**TASK BRIEF**
Copy out the data in full, keeping each line exactly as it reads.

___

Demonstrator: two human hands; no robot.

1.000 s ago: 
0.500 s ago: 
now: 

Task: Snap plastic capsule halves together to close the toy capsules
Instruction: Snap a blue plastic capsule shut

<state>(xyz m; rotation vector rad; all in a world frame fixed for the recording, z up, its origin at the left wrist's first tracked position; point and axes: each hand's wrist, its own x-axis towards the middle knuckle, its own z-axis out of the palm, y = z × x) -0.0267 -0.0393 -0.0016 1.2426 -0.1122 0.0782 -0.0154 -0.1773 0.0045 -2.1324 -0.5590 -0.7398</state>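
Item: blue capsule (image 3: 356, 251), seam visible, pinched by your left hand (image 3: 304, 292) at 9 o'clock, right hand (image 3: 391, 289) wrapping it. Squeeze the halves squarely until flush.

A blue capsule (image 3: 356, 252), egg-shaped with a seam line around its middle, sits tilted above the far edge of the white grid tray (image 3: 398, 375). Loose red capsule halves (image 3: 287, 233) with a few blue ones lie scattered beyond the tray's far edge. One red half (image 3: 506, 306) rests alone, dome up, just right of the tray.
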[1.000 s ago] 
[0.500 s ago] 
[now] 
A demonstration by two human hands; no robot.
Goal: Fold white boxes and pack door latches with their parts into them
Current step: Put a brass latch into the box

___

**COMPLETED TASK**
Demonstrator: two human hands; no robot.

1.000 s ago: 
0.500 s ago: 
now: 

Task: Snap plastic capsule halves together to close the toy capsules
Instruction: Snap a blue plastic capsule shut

<state>(xyz m; rotation vector rad; all in a world frame fixed for the recording, z up, its origin at the left wrist's first tracked position; point and axes: each hand's wrist, its own x-axis towards the middle knuckle, its own z-axis out of the palm, y = z × x) -0.0267 -0.0393 -0.0016 1.2426 -0.1122 0.0782 -0.0154 -0.1773 0.0045 -2.1324 -0.5590 -0.7398</state>
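Item: blue capsule (image 3: 356, 251), seam visible, pinched by your left hand (image 3: 304, 292) at 9 o'clock, right hand (image 3: 391, 289) wrapping it. Squeeze the halves squarely until flush.

A blue capsule (image 3: 356, 252), egg-shaped with a seam line around its middle, sits tilted above the far edge of the white grid tray (image 3: 398, 375). Loose red capsule halves (image 3: 287, 233) with a few blue ones lie scattered beyond the tray's far edge. One red half (image 3: 506, 306) rests alone, dome up, just right of the tray.
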[1.000 s ago] 
[0.500 s ago] 
[now] 
A demonstration by two human hands; no robot.
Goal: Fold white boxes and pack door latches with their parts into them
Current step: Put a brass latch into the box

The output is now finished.